> [Task details]:
Below are entries. Reproduce exactly the lines between the line holding "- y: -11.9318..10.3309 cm" and the line holding "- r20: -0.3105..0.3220", inclusive, and only those.
┌──
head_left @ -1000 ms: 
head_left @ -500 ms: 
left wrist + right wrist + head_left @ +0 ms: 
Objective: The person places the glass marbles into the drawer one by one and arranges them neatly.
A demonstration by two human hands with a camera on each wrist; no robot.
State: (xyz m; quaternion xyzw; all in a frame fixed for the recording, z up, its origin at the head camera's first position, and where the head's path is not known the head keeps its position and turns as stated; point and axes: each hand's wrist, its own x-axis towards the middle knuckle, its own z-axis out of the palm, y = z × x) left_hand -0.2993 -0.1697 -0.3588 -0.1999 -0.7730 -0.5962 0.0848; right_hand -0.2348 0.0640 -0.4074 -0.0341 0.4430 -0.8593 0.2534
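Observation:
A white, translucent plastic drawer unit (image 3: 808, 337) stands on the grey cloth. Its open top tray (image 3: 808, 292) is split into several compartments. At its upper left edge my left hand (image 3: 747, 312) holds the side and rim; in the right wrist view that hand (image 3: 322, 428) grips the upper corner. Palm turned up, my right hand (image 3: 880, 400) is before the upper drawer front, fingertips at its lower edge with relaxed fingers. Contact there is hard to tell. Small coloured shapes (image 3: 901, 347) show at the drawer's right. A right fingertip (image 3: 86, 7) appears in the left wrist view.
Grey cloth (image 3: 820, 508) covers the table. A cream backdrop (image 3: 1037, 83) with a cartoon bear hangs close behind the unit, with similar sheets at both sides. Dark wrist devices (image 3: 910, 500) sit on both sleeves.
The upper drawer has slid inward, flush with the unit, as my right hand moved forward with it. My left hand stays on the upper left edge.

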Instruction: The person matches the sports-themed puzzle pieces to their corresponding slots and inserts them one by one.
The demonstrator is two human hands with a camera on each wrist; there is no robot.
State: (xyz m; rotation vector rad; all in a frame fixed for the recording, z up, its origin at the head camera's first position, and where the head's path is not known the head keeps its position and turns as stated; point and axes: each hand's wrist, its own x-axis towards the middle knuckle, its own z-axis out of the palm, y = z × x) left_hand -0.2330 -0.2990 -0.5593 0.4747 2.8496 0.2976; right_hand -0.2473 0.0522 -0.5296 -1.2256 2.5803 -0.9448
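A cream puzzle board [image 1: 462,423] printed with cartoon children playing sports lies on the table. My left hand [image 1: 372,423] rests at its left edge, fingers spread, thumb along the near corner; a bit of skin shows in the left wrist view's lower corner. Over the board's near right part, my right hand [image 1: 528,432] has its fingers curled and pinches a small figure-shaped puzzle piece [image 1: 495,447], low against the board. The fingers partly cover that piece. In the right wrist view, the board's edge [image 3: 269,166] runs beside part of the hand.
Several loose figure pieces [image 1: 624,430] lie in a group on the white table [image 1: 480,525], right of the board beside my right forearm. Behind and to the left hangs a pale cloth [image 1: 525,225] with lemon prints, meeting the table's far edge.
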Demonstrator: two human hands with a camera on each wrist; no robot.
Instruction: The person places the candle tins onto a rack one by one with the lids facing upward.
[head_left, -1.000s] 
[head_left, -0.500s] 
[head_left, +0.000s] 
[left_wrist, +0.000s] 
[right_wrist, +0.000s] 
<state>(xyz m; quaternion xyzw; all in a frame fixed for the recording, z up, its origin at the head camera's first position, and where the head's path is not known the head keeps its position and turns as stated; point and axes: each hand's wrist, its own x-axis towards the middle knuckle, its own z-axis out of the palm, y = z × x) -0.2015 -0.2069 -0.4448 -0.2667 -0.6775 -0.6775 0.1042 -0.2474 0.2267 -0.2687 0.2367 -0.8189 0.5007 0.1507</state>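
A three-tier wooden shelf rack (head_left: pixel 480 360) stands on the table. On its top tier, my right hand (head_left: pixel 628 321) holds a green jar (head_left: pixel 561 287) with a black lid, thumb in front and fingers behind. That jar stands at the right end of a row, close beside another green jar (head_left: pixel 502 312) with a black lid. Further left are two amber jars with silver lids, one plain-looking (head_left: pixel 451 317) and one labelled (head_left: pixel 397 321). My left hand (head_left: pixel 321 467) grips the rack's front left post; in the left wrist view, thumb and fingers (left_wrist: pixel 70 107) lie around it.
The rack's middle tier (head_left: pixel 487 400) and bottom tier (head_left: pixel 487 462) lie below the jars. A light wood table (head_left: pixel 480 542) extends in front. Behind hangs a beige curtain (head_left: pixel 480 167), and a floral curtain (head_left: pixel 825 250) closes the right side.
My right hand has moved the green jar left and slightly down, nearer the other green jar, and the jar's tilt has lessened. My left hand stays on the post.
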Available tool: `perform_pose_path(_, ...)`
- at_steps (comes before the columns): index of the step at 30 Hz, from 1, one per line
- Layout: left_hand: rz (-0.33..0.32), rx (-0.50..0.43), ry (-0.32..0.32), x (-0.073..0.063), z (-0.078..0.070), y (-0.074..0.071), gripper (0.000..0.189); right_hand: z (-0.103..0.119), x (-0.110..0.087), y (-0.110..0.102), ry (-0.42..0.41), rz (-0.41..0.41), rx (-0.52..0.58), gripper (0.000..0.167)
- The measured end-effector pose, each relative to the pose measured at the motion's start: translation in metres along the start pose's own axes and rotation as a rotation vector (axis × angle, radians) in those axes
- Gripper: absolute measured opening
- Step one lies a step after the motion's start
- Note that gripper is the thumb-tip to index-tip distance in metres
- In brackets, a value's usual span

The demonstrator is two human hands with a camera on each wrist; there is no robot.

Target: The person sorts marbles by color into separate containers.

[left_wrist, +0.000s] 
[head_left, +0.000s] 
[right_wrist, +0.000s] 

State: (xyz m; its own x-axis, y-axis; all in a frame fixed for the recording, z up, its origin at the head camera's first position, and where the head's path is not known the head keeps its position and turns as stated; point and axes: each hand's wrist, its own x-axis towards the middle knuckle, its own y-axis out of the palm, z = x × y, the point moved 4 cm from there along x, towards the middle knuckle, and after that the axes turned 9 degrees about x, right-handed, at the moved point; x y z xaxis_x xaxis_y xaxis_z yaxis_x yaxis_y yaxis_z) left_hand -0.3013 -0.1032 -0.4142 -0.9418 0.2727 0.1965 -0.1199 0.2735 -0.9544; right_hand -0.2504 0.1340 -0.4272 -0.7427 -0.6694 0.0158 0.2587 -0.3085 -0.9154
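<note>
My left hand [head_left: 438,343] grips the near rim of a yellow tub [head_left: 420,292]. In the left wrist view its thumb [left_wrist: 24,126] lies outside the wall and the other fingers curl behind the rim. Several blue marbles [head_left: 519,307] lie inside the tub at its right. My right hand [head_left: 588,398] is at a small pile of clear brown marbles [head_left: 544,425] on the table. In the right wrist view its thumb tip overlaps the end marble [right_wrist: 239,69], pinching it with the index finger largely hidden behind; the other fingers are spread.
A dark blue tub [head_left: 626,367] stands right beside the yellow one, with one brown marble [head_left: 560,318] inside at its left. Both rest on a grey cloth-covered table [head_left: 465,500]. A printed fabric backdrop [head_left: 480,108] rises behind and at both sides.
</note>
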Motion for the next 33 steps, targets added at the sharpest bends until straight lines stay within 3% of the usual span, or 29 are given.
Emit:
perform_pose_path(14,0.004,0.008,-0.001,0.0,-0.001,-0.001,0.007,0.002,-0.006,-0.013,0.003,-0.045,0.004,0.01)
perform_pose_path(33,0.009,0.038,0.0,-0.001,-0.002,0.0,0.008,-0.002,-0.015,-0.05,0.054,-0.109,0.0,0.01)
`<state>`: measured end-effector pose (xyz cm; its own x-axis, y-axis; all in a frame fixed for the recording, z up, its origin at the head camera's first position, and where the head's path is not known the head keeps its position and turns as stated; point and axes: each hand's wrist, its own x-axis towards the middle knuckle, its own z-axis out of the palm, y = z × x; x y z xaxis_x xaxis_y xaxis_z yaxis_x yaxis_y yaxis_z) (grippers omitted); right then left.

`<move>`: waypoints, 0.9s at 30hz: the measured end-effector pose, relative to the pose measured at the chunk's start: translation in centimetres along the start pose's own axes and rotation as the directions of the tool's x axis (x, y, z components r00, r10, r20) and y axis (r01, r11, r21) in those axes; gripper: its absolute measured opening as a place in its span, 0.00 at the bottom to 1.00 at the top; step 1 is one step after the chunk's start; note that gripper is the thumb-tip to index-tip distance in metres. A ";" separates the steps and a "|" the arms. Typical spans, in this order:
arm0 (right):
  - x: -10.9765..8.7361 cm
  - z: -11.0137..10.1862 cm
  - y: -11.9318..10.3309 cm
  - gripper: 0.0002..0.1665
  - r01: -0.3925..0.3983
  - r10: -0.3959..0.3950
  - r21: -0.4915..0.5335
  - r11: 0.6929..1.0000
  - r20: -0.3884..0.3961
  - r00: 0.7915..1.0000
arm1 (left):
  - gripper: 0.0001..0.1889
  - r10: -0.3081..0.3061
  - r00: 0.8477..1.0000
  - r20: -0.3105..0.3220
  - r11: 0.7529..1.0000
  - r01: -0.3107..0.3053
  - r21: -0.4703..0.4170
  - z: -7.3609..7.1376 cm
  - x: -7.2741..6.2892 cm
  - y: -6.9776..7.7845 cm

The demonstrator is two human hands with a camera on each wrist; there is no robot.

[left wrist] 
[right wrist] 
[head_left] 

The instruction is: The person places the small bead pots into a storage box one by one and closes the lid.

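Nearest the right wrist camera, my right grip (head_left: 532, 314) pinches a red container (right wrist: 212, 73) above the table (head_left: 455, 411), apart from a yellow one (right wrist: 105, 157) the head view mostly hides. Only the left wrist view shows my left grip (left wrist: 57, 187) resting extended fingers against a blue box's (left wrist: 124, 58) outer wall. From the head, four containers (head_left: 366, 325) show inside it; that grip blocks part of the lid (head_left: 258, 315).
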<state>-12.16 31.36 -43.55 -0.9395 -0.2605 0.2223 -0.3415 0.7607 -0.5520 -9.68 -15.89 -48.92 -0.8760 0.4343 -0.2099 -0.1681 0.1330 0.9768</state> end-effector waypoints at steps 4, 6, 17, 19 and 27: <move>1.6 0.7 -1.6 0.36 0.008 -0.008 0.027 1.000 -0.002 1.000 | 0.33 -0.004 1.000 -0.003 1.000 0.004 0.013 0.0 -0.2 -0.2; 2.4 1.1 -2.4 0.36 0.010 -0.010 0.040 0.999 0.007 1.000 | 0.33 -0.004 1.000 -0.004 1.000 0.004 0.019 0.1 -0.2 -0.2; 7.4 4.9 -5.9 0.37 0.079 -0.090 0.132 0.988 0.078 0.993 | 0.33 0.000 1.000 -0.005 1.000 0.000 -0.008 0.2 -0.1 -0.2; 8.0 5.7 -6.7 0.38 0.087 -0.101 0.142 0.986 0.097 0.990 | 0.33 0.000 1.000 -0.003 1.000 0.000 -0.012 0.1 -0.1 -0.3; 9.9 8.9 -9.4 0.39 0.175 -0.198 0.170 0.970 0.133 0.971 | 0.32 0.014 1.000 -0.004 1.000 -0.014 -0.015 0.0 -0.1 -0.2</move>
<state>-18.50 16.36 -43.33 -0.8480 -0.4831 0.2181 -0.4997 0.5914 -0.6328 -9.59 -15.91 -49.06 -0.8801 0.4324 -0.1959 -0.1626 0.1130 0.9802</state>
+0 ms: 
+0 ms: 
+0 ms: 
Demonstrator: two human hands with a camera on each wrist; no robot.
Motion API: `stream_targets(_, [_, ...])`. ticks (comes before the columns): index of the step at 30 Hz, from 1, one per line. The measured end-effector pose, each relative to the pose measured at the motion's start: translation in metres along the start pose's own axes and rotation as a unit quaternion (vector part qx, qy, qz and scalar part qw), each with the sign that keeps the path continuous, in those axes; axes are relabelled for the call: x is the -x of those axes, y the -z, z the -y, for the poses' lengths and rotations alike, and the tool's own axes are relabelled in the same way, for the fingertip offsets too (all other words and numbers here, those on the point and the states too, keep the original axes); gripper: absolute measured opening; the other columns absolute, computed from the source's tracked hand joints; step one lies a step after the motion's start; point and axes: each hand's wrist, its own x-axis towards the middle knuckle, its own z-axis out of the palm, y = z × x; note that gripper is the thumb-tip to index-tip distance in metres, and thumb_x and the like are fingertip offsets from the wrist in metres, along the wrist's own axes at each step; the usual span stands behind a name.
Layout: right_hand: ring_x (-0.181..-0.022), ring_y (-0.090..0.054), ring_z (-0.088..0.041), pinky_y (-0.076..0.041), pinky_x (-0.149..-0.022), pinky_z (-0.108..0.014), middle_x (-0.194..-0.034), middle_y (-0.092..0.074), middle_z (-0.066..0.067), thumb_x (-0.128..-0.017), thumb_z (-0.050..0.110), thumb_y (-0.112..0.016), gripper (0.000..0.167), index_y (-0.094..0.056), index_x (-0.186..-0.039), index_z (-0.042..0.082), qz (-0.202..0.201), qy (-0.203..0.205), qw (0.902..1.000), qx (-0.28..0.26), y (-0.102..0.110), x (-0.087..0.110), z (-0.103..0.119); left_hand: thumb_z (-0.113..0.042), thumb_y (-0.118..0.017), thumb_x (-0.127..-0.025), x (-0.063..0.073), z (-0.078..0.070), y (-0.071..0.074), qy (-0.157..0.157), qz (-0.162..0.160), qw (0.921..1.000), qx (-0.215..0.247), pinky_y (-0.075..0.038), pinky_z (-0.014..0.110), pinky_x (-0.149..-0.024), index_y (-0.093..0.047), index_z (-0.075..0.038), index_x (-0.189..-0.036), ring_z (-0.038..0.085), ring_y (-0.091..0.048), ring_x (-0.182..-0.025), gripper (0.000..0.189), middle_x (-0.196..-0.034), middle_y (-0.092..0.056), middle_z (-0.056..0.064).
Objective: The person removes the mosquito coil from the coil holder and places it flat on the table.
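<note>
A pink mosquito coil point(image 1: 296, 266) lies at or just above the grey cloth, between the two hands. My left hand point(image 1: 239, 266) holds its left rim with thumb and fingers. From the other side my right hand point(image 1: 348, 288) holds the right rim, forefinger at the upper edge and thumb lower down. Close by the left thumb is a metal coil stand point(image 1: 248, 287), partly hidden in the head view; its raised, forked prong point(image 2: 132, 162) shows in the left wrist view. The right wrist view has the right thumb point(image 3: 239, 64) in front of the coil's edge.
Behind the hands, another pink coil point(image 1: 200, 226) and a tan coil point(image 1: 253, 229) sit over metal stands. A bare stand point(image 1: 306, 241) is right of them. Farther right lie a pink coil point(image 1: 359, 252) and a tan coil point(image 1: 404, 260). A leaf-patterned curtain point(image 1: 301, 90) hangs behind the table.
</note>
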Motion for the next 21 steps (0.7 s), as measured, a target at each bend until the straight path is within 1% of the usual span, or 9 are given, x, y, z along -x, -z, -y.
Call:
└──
> [Written reply]:
  - y: -11.9318..10.3309 cm
  - gripper: 0.0002..0.1665
  - r01: -0.3925..0.3983
  - r10: -0.3959..0.3950
  - r21: -0.4915..0.5335
  - r11: 0.6929..1.0000
  - r20: -0.3884..0.3961
  - r00: 0.7915..1.0000
arm1 (left):
  - gripper: 0.0001..0.1889
  - r10: -0.3081..0.3061
  - r00: 0.8477..1.0000
  - r20: -0.3105..0.3220

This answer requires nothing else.